About six months ago a friend of mine left the agency we were working at to go freelance. He said that he was going to be buying a MacBook Pro as his development machine. That planted a seed in my mind about the possibility of switching myself. After all, here was an architect whom I greatly respected and he was talking enthusiastically about a platform I’d up until then mocked and ridiculed. He said that whenever he’d go to conferences he’d see a lot of developers on MacBooks, so there was definitely something there to consider.
When I joined Yahoo! this past month, and was given the option of having a Mac or a PC, I opted for a Mac. Sweet mother of mercy, was I ever in the wrong camp! For the past 20 years I was an avid PC user, having started way back in the days of DOS and then from Windows 3.1 all the way up to Vista. Yet it took only about two days of using OSX on a MacBook Pro to completely blow me away. It wasn’t so much the sleek look of the product that did it, though it did sweeten the deal. No, what did it for me was the realization of what a well-rounded product I was working with. From the power of the FreeBSD based OS to the incredible amount of attention to detail given to the user interface, I knew I’d found something truly unique. I finally understood what the source of all the Mac Zealotry and fanboyism was.
A few things that stood out to me right away were the completely unassuming trackpad that allows you to do so much with so little. Like the two-finger scroll, the three-finger navigation & the two-finger tap which brings up the context menu; it’s so useful yet so elegantly implemented. Then there’s the backlit keyboard that detects the room’s ambient light level and lights up the keys when needed. Compared to my old ThinkPad’s manually activated ThinkLight, it was like trading in a Lada for a Porsche. Finally, and this is something I can’t stop marveling at because it’s so simple, but the fact that I no longer need to contort my hand in order to hit Ctrl+ keys and can instead hit Cmd+ with my thumb makes life so much less painful; and it’s so much more natural!

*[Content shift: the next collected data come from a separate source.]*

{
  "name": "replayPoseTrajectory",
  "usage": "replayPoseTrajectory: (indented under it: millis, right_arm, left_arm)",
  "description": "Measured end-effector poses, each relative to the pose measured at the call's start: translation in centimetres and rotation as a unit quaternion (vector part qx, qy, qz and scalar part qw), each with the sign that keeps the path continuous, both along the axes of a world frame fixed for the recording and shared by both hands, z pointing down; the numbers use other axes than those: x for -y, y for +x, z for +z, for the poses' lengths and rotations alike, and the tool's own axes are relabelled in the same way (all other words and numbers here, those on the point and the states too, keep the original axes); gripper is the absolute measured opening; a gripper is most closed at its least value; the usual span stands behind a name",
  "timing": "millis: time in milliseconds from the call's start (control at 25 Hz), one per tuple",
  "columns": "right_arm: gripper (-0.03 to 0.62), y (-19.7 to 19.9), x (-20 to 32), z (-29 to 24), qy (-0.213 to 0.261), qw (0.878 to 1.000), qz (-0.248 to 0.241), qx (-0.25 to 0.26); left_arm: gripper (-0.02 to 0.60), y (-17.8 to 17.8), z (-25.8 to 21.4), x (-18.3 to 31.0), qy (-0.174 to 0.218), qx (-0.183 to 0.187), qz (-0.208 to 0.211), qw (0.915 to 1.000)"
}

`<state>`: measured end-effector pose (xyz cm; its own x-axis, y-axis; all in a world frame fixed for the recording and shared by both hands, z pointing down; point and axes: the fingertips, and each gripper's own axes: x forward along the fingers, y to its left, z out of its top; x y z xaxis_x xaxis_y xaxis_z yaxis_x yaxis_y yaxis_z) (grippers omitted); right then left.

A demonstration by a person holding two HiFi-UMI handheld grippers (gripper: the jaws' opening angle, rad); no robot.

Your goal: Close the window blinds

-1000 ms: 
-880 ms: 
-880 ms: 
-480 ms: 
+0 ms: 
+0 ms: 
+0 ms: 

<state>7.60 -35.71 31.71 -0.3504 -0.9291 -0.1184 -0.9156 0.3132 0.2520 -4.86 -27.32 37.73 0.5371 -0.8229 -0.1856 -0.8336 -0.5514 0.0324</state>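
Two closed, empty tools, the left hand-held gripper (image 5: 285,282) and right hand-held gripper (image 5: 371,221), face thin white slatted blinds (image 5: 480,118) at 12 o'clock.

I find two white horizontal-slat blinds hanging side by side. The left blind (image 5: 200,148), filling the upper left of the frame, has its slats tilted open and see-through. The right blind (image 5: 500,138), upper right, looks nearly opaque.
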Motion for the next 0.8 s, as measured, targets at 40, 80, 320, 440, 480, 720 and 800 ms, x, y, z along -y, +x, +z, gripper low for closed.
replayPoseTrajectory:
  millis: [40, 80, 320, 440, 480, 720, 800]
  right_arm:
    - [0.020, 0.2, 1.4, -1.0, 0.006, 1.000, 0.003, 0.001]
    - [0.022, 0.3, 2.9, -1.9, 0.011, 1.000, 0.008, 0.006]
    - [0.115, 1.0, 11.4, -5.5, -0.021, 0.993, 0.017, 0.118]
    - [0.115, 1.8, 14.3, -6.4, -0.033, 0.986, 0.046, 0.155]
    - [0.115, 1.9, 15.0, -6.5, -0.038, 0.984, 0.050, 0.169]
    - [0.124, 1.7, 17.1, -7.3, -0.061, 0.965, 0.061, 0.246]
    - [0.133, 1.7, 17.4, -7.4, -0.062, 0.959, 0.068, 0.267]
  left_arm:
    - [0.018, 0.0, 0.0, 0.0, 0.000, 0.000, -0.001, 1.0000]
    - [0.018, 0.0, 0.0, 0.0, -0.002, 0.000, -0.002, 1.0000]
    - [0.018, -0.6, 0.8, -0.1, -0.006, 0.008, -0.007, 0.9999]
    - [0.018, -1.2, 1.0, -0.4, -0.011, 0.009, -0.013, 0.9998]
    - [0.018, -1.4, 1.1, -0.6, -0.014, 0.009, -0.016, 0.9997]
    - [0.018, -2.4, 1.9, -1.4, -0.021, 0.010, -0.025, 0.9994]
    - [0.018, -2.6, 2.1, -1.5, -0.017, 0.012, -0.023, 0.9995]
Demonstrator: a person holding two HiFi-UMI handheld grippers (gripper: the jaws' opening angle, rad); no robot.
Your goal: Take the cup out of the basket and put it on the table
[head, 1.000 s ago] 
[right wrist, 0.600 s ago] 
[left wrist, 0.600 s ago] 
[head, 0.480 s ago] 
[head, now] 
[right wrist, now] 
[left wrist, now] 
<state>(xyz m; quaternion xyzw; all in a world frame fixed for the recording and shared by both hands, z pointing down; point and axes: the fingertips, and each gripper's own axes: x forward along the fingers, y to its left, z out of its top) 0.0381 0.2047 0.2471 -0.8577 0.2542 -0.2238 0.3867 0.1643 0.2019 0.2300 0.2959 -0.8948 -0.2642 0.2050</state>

The bottom line with Apple is this: though they are seen as a tyrannically run company, it’s actually an advantage. There’s definitely something to be said for controlling the design of both hardware and software–particularly when you’re good at it, which Apple is. In the end, it allows for a much more well-rounded product. What’s more, Apple did something smart when they switched to a FreeBSD based operating system; they outsourced what they weren’t necessarily strong at, and played up their strength: an eye for aesthetics & usability. As a result, their product is a unique blend of the power of FreeBSD and the beauty of Apple’s design Kung Fu.